### TASK BRIEF:
Write out, word for word, every line in the data below from the one containing "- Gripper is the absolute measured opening" to the one containing "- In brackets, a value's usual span", both of them included.

### DATASET EXCERPT:

-=-=-

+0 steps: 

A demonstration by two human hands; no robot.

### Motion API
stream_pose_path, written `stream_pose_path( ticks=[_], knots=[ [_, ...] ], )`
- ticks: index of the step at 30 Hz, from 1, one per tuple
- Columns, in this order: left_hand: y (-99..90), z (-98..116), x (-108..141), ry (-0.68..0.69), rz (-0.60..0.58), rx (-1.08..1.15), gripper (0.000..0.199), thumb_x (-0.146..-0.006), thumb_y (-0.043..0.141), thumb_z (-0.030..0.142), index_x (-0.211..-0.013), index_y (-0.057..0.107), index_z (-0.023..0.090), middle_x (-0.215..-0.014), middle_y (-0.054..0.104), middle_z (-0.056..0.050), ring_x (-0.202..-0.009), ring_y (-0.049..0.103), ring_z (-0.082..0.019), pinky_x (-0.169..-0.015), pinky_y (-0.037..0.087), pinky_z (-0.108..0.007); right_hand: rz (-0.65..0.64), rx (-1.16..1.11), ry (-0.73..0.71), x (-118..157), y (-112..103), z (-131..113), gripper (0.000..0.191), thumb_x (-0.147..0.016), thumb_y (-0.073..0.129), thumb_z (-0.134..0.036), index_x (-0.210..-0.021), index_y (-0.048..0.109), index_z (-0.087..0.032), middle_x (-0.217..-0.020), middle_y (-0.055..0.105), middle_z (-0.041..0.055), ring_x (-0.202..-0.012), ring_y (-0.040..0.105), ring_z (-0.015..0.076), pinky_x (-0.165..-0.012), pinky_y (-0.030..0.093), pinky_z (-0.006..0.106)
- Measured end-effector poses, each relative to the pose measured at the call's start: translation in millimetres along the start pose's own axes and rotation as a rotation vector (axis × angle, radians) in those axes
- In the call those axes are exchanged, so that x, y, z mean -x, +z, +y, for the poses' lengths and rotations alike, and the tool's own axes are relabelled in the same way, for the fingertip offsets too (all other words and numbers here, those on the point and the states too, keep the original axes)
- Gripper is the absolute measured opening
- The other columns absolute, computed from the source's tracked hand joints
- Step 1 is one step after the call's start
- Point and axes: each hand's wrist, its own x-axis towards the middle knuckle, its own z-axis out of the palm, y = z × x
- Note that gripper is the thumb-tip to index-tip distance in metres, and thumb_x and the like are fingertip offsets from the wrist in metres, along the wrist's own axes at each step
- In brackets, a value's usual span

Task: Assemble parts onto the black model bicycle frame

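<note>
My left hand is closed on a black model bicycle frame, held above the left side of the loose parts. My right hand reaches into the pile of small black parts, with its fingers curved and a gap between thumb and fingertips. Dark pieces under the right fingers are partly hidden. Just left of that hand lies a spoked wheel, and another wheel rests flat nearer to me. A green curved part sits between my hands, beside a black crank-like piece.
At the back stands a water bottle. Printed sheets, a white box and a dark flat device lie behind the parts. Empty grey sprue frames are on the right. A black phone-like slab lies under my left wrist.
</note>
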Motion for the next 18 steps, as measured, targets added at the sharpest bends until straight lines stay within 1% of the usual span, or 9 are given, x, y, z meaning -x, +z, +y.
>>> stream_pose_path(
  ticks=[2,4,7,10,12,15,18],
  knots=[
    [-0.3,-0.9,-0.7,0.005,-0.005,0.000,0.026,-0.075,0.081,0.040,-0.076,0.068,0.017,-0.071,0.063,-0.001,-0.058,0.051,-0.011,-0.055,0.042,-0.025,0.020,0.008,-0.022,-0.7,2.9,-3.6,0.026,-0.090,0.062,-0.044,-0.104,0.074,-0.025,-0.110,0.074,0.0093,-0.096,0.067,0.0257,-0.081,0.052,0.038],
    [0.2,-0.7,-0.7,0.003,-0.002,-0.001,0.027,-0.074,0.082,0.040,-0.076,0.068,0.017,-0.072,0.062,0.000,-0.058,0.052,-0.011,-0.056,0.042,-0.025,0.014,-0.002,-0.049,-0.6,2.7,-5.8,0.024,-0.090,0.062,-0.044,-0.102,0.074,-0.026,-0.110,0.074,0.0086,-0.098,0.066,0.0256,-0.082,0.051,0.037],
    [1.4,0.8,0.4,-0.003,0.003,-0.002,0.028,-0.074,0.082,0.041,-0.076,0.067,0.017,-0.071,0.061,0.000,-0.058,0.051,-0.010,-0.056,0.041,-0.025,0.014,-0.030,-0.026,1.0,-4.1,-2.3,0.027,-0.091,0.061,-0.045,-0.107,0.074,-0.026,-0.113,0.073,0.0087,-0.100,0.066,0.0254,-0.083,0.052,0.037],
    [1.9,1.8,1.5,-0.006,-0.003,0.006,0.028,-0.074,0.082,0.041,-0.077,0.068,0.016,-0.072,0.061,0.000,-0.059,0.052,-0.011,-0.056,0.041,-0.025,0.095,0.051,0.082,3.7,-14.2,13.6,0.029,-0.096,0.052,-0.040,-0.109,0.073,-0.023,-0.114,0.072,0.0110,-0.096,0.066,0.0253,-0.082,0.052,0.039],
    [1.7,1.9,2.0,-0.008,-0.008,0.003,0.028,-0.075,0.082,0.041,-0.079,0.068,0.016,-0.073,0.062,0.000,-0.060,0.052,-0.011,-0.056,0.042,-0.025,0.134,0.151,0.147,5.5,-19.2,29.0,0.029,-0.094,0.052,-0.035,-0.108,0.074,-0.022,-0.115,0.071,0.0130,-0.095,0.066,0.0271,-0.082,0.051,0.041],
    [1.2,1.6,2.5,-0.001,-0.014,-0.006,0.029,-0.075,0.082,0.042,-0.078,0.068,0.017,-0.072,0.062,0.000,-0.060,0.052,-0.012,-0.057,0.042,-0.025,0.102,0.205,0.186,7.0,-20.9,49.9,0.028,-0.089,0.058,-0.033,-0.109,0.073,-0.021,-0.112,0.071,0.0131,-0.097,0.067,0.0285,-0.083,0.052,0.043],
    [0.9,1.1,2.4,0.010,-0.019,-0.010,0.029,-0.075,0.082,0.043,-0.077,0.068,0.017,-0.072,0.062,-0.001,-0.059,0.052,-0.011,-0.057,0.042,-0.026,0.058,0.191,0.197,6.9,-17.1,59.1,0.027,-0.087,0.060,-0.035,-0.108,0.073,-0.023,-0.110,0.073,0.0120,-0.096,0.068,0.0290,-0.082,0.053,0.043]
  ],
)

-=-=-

### ANSWER TO THE EXERCISE:
- Gripper is the absolute measured opening
- The other columns absolute, computed from the source's tracked hand joints
- Step 1 is one step after the call's start
- Point and axes: each hand's wrist, its own x-axis towards the middle knuckle, its own z-axis out of the palm, y = z × x
- Note that gripper is the thumb-tip to index-tip distance in metres, and thumb_x and the like are fingertip offsets from the wrist in metres, along the wrist's own axes at each step
- In brackets, a value's usual span

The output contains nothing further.